Selama periode janin, vili korionik lebih berkembang dan menjadi bagian dari plasenta. Bagian yang tersisa dari korion, bersama-sama dengan amnion membentuk membran janin transparan.

Dalam kasus sebagian besar mamalia, korion menyelimuti amnion dan berkontribusi pada perkembangan plasenta (organ tempat timbulnya tali pusat dan memungkinkan peralihan antara ibu dan embrio yang sedang berkembang). Dari korion muncul vili yang menembus endometrium dan memungkinkan pertukaran nutrisi.

Dalam telur amniota ada tiga membran ekstraembrionik: korion, alantois dan amnion. Dalam media berair ini, embrio menerima makanan dan bernafas. Telur juga memiliki bungkus berkapur yang memberikan perlindungan.

Singkatnya, perkembangan embrio sangat berbeda tergantung spesiesnya. Keturunan burung dan spesies lain berkembang di dalam telur, di mana kantung kuning telur berisi pembuluh darah yang memungkinkan pengangkutan nutrisi. Namun pada manusia, nutrisi datang melalui endometrium.

Saat kehamilan berlanjut, korion akhirnya menjadi plasenta, sementara lapisan dalamnya bergabung dengan amnion. Di dalam korion, di sisi lain, produksi hormon korionik gonadotrofin manusia dikembangkan. Dapat dikatakan bahwa plasenta adalah struktur yang, ketika timbul dari korion janin dan endometrium uterus, terdiri dari unsur-unsur janin dan ibu.

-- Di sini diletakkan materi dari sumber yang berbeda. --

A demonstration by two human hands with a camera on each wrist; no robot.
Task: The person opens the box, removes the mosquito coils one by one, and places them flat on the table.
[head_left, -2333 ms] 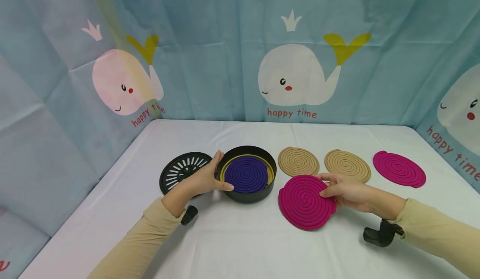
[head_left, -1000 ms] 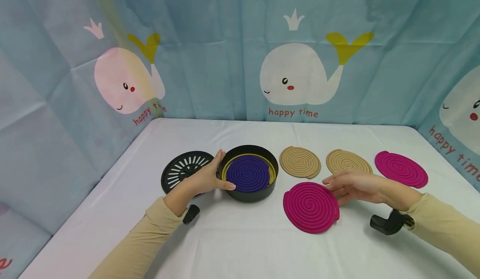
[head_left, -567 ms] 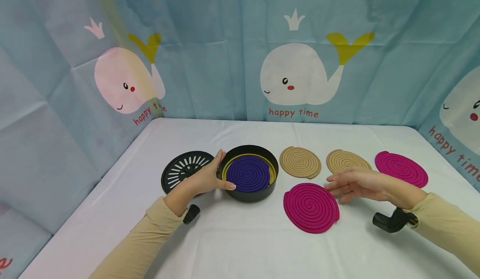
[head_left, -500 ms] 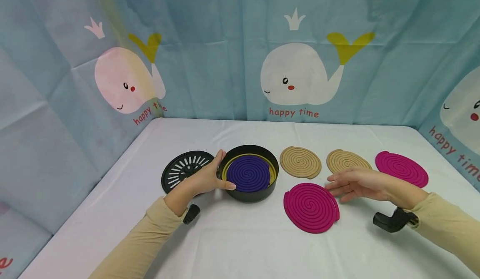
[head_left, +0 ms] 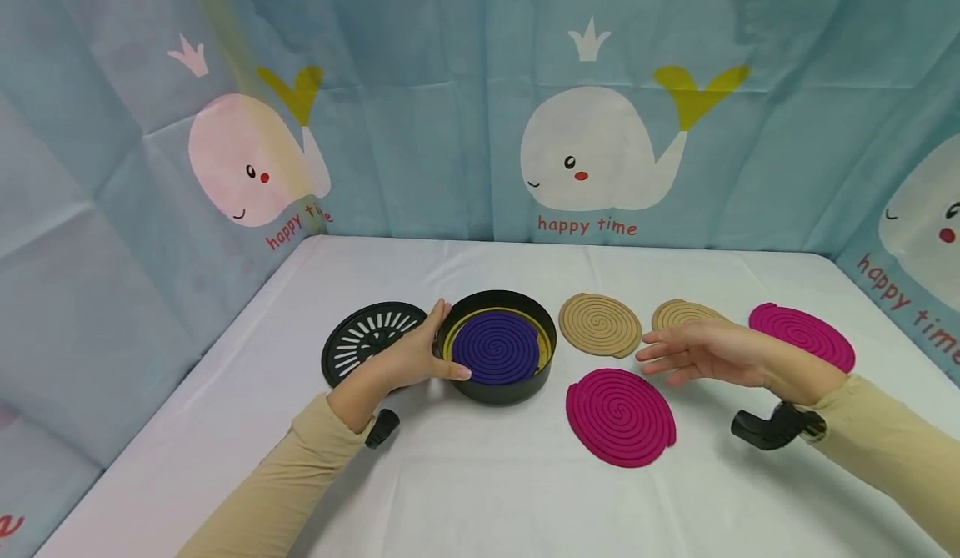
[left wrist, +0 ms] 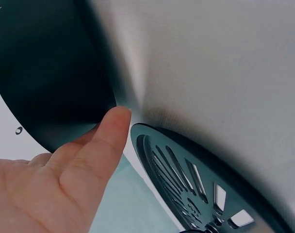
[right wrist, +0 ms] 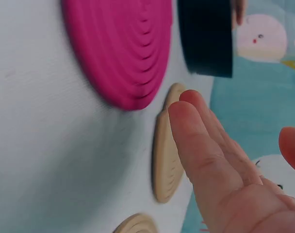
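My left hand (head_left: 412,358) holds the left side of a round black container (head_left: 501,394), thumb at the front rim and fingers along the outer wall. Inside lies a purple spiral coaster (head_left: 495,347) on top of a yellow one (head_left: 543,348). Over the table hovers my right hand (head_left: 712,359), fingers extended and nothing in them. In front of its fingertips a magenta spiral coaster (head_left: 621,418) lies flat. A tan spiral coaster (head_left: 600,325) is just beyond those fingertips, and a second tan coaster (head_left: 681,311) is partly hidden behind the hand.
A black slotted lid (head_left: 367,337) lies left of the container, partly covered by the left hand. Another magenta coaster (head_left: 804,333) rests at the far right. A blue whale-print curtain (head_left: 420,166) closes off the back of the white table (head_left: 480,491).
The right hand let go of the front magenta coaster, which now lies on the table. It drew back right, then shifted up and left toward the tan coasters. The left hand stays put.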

Selain semua hal di atas, kami tidak dapat mengabaikan serangkaian aspek relevan lainnya tentang korion, di antaranya yang harus disorot sebagai berikut:

  • peran penting korion dalam proses pernapasan bayi yang sedang dalam perjalanan.
  • Ini memiliki penampilan lingkaran konsentris, yang memiliki beberapa lapisan. Tepatnya kita dapat menentukan bahwa ada dua: yang internal, yang langsung bersentuhan dengan apa itu embrio, dan yang eksternal. Ini, di sisi lain, adalah apa yang ditandai karena bersentuhan langsung dengan apa ibu itu.
  • Dengan cara yang sama, lapisan dalam tersebut terdiri dari apa yang disebut mesoderm, yang memainkan peran penting dalam apa yang merupakan pembentukan janin.
  • Lapisan luar, di sisi lain, terdiri dari apa yang disebut trofoflast, yang menjadi vital dalam apa yang menjadi nutrisi embrio.
  • Dalam kebanyakan kasus, ketika beberapa komplikasi muncul selama trimester pertama kehamilan itu karena ada masalah di korion, yaitu belum terbentuk dengan benar.